The Keeper of Hands (A Viennese Mystery)
In 1901 in Vienna, Advokat Karl Werthen is a lawyer specializing in wills and trusts, but supplements his income through work as a “private inquiry agent.” So when a local brothel-keeper’s favourite prostitute is found murdered and the police consider the matter beneath their notice, the madam hires Werthen to investigate. The fictional Werthen is aided by his mentor, the historically real criminologist Hanns Gross. As they dig deeper, other murders and ties to high-level espionage are uncovered.

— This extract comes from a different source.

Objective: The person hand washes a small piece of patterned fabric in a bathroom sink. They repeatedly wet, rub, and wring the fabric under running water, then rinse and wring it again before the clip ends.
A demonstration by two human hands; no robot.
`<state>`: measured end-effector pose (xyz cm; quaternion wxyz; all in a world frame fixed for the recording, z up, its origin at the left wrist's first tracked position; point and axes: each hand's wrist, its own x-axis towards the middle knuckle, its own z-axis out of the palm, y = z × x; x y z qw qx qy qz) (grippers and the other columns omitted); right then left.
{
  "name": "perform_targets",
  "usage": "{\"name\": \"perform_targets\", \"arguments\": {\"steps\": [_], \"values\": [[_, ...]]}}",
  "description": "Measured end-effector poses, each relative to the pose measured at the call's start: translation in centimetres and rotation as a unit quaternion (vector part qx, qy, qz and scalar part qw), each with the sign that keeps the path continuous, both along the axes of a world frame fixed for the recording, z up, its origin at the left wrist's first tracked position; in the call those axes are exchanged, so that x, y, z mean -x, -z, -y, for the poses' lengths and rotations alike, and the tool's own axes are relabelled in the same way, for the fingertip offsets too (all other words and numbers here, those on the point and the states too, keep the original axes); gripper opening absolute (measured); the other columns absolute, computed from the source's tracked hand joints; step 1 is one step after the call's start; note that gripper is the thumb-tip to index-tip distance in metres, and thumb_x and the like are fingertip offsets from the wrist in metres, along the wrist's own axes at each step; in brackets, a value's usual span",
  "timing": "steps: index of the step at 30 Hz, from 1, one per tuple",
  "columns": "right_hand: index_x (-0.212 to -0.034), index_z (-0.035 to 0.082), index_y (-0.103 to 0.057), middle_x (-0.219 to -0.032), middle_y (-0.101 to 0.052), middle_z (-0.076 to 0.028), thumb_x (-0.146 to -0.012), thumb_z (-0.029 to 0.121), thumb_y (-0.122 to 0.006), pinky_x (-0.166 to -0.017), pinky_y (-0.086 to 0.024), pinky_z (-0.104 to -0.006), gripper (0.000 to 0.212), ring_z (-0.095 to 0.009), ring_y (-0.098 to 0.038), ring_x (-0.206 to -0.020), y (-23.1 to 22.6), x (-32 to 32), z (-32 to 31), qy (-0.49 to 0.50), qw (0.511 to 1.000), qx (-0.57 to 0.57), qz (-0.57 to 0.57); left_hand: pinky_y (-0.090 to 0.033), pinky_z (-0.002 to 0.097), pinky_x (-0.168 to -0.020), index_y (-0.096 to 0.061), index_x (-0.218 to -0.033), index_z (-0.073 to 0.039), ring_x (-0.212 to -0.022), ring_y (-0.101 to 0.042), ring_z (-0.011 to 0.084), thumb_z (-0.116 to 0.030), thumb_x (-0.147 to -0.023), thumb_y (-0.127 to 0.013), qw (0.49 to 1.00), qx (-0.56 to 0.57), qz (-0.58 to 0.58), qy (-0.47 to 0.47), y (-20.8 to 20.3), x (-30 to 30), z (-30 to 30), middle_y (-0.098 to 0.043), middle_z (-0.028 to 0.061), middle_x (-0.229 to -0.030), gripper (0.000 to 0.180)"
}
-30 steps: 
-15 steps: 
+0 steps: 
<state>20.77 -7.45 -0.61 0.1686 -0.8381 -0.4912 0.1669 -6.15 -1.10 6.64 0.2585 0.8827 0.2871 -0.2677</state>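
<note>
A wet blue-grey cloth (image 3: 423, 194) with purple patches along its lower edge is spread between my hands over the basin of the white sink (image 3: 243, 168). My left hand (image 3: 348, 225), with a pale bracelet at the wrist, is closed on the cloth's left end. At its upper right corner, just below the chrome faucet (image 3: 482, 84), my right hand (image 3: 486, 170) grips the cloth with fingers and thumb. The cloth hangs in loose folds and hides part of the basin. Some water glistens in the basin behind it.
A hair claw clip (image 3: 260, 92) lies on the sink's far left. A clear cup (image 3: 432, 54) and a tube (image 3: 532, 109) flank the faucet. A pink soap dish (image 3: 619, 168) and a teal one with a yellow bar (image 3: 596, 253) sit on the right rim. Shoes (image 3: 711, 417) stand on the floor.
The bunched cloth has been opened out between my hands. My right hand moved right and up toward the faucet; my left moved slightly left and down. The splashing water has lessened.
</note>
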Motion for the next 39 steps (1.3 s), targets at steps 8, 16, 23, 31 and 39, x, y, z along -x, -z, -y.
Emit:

Though the plotting could use tightening, Jones has written a readable mystery with some appealing fictional characters. Quite unfortunate and objectionable, however, is all the name- and case-dropping. Characters are clumsily inserted entirely to mention historical persons and just as ineptly explain who they are and their significance. The examples are myriad – a chauffeur introduces himself as Ferdinand Porsche and instructs on how he’s constructed the Lohner-Porsche engine for the conveyance in which they’re riding; artist Gustav Klimt, Archduke Franz Ferdinand, playwright Arthur Schnitzler, and more make appearances. There are also superfluous asides to mention other historical persons (eg, psychiatrist Krafft-Ebing) from earlier cases. All of this feels quite forced, outside the storyline, and pointlessly didactic. This is a mystery, not a lecture course on fin de siècle Vienna notables.